While minimizing the impacts of increasing tariffs, businesses all across the world need to consider four crucial levers – supply chains, procurement costs, customers, and competitors. In this blog, we will discuss all these levers in great detail. So, let’s start:
Lever 1: Procurement Costs
For big enterprises like GM or Ford with products integrating parts like drives, microchips, and various other critical components, all the tariffed materials may account for up to 10% to 15% of the overall costs.
For small businesses, like metal stamping, the overall material costs are unlikely to be affected by increasing tariffs significantly. In such a case, suppliers will likely be domestic in nature and they are unlikely to face the tariffs.
- Make sure access to sources of expertise during the entire evaluation process, including manufacturing, engineering, regulatory, legal, and business teams
- Carefully evaluate the overall impact of the increase in the cost of the raw materials throughout the entire production chain – for instance, the impact of aluminum and steel tariffs from China may enhance the costs of raw materials by 2% to 5%
- Carry out in-depth risk analysis in order to determine the overall cost impact of different scenarios of tariff
- Focus on the total ownership cost, not just the pricing, in order to understand the true impact of the tariff on the overall costs.
Lever 2: Supply Chains
With quite a few alternatives, or with pretty limited capacity, we expect costs to rise even more during the entire supply chain than tariffs can alone indicate. In addition to these, margins should also be secured by merely looking for any long-term contracts with buyers and suppliers, so that uncertainty is reduced drastically.

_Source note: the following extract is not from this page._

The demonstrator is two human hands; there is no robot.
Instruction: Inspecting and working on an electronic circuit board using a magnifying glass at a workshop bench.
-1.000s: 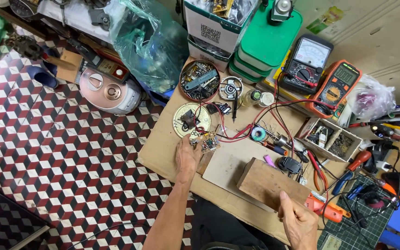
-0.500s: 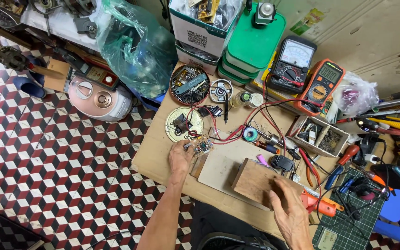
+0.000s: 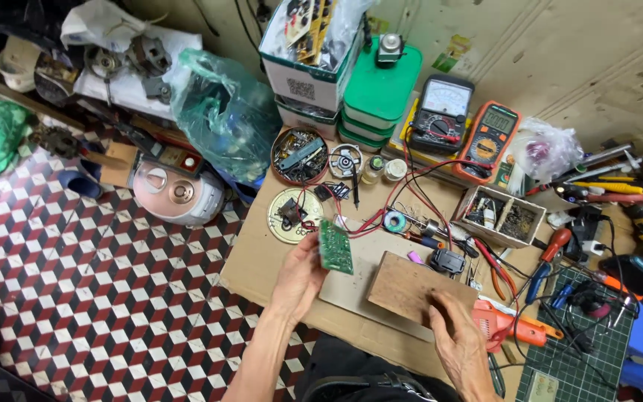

Supply chain management involving sources from various service providers whose materials and goods may be subject to the increased tariffs, will need to identify various suppliers who will bear the brunt of the tariff, and if so, explore various other alternatives.
- Deepen relationships with the existing suppliers in order to define joint solutions so as to mitigate the impact of the overall tariffs
- Transformer Suppliers – precisely identify the long-term supply chain risks, comprising the impact of supply shortages on operating and manufacturing costs
- Make the changes in engineering so non-tariff alternatives can be also be used
- Negotiating with the different suppliers in order to share the burden of tariff
- Work with the existing suppliers of the source from the factories that may operate in various non-tariff countries
- Insource – Find the current opportunities in order to produce external items
- Look for various product reclassifications in order to place items out of the tariff bucket (for instance, specialist steel may be eligible for various tariff exemptions so that different prices are not affected in these types of cases).
Lever 3: Customers
While assessing whether and how much the cost increases can be passed on to clients, it is quite crucial to think about how the price responses vary. In addition to this, it depends on the relative value you attribute to the products and their ability to source anywhere.
Organizations should also try to predict the behavior of customers:
If your product is a key, and cannot be easily replaced, or the switch to another product is a big risk, customers are likely to be less price-sensitive (for instance, switching the products can be illegal or difficult). On the other way, if there are easily available alternatives or the customer margins are very tight, or you sell big quantities that are not crucial to their activities, you can expect a price sensitivity.
Lever 4: Competitors
While the competitors will face the same tariff pressures, they may also be affected differently. All their responses may vary as per the goals, supply cost structures, markets, target customers, chain options, regulatory impacts, geographic considerations, and strategies.
Look at the past competitor and their actions in order to identify clients or markets that are perceived as important
In addition to this, competitors may also try to mitigate price increases in critical markets whereas countering the overall impact on the lower bound by enhancing prices in different markets.
- Precisely understand the key markets and create the best pricing strategies based on their critical markets and ready to defend it in light of the ’goals of competitors
So, which leverage will work the best for your company?
In general, it is crucial for the companies to make the overall decisions that offer them the flexibility, given the ongoing uncertainty related to tariff policies. Various global procurement companies should ensure that all these mechanisms are in place in order to monitor the changing developments and disseminate this crucial information to the key stakeholders, assess the potential impact of the changing tariff policies and use these 4 lifting tools in order to mitigate the impact.